Most of my outdoor activities are done and gone. As my screen name says, I'm "sehr alt."


----------



## C'est Moi (May 6, 2020)

"Very old?"   You came to the right place.     Welcome.


----------



## hollydolly (May 6, 2020)

Sehr alt... are you German ?... where are you located..?...are you male or female ?


----------



## RadishRose (May 6, 2020)




----------



## Pinky (May 6, 2020)

Welcome sehr alt .. I hope you enjoy it here on our friendly forum


----------



## IrisSenior (May 6, 2020)

Welcome.
The older the better.


----------



## sehr alt (May 6, 2020)

hollydolly said:


> Sehr alt... are you German ?... where are you located..?...are you male or female ?
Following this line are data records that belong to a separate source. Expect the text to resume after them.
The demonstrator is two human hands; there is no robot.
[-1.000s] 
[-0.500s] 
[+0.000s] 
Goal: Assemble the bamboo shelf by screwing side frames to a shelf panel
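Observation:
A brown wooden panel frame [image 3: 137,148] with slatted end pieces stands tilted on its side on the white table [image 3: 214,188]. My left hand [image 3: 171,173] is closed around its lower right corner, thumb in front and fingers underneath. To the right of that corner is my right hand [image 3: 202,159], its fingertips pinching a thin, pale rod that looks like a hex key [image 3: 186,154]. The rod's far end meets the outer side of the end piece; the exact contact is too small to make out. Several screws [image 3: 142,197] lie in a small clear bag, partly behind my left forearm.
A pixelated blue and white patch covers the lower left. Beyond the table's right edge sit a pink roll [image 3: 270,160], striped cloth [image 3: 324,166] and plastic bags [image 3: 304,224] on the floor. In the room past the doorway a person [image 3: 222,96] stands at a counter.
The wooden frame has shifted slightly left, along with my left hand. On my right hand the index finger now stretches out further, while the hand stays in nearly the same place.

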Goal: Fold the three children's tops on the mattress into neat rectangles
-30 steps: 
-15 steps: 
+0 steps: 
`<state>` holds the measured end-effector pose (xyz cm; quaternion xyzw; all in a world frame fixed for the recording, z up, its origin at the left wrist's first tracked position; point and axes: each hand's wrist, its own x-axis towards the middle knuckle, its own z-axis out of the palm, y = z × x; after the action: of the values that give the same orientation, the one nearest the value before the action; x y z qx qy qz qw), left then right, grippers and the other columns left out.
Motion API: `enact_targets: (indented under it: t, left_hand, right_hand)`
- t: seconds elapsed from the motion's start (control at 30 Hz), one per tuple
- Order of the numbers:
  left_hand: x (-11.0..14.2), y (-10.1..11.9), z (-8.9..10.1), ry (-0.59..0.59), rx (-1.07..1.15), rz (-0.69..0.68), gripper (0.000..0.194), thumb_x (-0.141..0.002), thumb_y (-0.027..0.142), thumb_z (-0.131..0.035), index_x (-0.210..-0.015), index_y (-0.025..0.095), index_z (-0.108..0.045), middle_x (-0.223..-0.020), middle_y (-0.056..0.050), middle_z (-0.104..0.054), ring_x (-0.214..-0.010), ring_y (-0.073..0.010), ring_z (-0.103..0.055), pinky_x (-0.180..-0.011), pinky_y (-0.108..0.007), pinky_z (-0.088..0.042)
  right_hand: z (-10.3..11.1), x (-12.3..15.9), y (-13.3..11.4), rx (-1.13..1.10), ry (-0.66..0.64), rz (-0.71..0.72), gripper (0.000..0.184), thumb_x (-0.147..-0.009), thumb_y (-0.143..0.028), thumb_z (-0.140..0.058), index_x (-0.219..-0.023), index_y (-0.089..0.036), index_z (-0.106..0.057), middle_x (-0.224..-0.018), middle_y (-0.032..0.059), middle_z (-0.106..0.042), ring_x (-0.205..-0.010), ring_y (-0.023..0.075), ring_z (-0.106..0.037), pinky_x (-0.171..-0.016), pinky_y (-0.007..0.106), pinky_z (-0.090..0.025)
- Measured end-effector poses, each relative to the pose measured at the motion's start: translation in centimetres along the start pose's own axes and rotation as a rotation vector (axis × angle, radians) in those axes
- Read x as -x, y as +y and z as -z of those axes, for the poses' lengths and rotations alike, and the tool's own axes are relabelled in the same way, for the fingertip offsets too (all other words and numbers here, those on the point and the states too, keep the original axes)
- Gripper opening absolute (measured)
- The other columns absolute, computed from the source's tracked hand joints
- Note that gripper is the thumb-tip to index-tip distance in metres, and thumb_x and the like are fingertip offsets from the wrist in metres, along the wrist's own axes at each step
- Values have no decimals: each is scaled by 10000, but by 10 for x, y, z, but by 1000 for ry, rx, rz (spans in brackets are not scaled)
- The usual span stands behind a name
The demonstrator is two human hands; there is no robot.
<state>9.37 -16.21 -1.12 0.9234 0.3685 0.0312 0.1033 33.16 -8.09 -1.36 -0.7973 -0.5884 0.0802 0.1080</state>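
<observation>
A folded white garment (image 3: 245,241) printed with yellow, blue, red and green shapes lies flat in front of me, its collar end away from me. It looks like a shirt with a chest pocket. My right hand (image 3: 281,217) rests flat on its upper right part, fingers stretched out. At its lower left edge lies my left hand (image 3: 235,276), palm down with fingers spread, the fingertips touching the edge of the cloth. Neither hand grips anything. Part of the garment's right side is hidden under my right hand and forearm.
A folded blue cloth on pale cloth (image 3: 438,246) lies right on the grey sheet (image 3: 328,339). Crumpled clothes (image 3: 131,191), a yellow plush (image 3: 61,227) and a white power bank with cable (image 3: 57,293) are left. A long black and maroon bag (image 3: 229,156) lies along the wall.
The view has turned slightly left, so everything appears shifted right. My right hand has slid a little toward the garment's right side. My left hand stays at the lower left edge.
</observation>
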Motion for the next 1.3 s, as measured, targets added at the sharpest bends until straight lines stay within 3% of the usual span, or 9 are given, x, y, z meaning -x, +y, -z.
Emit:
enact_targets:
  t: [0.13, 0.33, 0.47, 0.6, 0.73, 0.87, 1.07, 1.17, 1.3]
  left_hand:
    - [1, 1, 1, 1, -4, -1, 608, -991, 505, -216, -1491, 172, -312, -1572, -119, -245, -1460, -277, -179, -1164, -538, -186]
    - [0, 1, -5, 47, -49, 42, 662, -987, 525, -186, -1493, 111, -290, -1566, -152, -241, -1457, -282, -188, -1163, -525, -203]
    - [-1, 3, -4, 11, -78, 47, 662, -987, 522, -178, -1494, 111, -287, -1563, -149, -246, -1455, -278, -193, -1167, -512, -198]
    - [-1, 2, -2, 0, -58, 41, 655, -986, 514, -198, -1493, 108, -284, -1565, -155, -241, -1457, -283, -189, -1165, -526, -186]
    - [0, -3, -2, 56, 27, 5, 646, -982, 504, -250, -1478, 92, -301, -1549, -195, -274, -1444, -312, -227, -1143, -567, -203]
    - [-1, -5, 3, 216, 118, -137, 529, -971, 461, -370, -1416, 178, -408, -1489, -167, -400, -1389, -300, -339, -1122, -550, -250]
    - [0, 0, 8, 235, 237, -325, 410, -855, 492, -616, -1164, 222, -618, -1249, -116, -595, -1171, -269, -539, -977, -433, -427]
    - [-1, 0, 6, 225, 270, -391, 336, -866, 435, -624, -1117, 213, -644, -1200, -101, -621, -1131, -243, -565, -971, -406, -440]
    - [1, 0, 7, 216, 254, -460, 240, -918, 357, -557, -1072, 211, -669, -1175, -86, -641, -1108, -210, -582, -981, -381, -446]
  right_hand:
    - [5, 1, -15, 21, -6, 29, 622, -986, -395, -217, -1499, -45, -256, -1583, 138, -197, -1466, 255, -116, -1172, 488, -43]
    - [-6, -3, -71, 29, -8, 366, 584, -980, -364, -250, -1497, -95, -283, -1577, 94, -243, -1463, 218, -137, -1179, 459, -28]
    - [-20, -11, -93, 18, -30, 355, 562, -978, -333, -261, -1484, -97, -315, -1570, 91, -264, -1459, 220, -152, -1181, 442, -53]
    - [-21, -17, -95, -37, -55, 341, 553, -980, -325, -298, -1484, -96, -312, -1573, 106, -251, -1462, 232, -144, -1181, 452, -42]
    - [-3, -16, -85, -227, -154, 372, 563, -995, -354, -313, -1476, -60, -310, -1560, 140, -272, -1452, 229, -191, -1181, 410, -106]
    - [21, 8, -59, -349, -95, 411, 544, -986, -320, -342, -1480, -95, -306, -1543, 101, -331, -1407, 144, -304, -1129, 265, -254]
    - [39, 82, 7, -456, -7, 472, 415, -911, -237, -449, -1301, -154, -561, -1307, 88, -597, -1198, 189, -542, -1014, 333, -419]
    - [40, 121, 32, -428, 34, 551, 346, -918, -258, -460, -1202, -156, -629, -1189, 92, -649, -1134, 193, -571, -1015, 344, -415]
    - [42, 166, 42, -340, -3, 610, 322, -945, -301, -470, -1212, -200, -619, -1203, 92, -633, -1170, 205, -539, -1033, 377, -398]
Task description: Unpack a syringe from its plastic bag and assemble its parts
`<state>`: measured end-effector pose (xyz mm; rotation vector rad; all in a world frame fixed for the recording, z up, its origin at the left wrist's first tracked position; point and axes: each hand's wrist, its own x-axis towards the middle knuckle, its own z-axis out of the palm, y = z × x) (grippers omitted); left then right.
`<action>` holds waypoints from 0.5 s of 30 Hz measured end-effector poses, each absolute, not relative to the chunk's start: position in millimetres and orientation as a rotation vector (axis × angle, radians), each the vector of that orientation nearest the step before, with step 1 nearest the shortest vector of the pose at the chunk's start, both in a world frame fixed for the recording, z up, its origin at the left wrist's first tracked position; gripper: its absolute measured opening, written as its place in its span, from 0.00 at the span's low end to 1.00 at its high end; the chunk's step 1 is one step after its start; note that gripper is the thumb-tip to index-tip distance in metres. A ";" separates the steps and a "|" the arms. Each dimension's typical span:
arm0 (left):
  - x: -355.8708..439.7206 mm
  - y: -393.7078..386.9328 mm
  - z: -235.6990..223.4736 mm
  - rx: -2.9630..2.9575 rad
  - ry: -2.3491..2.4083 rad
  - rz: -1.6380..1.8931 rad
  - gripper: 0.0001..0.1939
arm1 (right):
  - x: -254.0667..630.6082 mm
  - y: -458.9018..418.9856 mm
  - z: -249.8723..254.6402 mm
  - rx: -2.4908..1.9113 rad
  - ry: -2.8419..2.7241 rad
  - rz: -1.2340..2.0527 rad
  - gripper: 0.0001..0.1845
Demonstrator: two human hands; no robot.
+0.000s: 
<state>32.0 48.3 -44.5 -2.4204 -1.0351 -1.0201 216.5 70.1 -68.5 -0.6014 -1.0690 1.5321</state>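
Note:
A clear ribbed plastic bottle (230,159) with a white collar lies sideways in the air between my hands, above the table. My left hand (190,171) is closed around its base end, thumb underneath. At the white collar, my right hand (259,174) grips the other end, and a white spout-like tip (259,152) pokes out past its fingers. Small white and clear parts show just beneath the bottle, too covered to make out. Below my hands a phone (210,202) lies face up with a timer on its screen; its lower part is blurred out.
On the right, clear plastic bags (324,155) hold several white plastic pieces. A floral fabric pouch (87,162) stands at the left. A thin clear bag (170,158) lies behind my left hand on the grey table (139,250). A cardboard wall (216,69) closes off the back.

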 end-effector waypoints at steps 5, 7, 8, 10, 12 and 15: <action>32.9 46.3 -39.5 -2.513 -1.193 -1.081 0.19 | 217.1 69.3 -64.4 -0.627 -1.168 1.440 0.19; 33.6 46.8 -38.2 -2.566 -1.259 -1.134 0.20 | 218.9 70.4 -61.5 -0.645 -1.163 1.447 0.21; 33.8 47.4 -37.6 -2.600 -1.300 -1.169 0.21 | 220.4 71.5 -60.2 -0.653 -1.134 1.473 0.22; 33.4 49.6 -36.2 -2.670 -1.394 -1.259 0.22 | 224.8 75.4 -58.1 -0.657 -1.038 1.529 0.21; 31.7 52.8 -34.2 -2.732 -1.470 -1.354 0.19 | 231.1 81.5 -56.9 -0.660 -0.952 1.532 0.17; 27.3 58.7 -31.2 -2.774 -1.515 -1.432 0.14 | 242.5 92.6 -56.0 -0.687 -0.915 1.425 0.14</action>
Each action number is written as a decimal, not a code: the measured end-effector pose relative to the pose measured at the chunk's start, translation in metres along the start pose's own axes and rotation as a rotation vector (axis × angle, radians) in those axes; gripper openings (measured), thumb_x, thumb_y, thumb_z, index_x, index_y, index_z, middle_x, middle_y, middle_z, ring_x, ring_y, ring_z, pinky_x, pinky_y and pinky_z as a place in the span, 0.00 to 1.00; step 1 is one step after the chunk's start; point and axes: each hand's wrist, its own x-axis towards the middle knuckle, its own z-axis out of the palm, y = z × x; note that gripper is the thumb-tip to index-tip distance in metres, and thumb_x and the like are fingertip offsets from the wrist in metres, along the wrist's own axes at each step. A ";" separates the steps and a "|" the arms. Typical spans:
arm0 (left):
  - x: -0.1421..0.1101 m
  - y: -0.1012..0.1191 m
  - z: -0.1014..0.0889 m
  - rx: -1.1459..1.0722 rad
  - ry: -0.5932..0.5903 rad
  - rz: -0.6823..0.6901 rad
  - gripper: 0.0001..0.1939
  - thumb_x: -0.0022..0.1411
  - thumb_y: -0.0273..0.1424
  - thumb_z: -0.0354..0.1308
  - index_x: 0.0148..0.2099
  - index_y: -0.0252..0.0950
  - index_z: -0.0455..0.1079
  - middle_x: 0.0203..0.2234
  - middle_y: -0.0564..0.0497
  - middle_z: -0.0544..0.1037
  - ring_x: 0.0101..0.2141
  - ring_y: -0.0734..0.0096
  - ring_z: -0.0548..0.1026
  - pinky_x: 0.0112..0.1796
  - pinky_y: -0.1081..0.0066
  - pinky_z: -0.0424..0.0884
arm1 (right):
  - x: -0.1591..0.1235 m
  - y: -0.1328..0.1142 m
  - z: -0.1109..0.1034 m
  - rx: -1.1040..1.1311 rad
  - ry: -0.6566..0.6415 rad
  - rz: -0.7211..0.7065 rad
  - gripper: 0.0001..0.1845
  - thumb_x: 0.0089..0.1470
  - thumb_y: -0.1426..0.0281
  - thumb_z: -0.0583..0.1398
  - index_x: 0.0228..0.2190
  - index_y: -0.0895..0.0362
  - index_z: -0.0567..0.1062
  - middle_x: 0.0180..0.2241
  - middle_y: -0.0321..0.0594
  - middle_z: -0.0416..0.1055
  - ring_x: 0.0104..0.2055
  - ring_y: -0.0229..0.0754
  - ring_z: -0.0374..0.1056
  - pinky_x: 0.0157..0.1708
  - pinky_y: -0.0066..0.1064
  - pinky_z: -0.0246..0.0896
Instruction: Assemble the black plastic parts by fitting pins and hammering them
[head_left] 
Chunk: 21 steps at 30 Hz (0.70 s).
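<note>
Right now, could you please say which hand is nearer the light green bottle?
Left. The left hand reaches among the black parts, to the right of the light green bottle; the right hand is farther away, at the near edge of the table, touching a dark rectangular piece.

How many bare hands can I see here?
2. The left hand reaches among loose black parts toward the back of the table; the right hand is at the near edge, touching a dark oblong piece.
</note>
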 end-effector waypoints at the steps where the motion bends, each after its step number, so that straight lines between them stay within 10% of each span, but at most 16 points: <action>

No, I'm not German but I do like to use the few foreign language words that I know. Those are mostly in Spanish, German and Japanese. I've always been interested in words and languages. I'm male, and have about given up on finding a suitable female to develop an interest in. A familiar problem for many people ! I'm in Las Vegas.


----------



## sehr alt (May 6, 2020)

The message I wrote out in not considered valid. It's just above, but can anybody see it ?


----------



## hollydolly (May 6, 2020)

sehr alt said:


> No, I'm not German but I do like to use the few foreign language words that I know. Those are mostly in Spanish, German and Japanese. I've always been interested in words and languages. I'm male, and have about given up on finding a suitable female to develop an interest in. A familiar problem for many people ! I'm in Las Vegas.


well, welcome from the rural countryside  edge of London.....perhaps you could learn some Cockney speak...  ETA...yes I just responded to it in this post


----------



## Pink Biz (May 6, 2020)




----------



## sehr alt (May 7, 2020)

hollydolly said:


> well, welcome from the rural countryside  edge of London.....perhaps you could learn some Cockney speak...  ETA...yes I just responded to it in this post


I notice that you and many others who use these forums are in England. Many of my ancestor were from the UK, specifically Scotland, Ireland and Wales. But I'm not familiar with the indigenous languages of the UK, such as  Gaelic, Welsh or Cornish. I'm Sehr Alt.


----------



## sehr alt (May 7, 2020)

C'est Moi said:


> "Very old?"   You came to the right place.     Welcome.


Thank you, and I love your sense of humor, in your many postings.


----------



## Lewkat (May 7, 2020)

Welcome from another oldster from NJ.


----------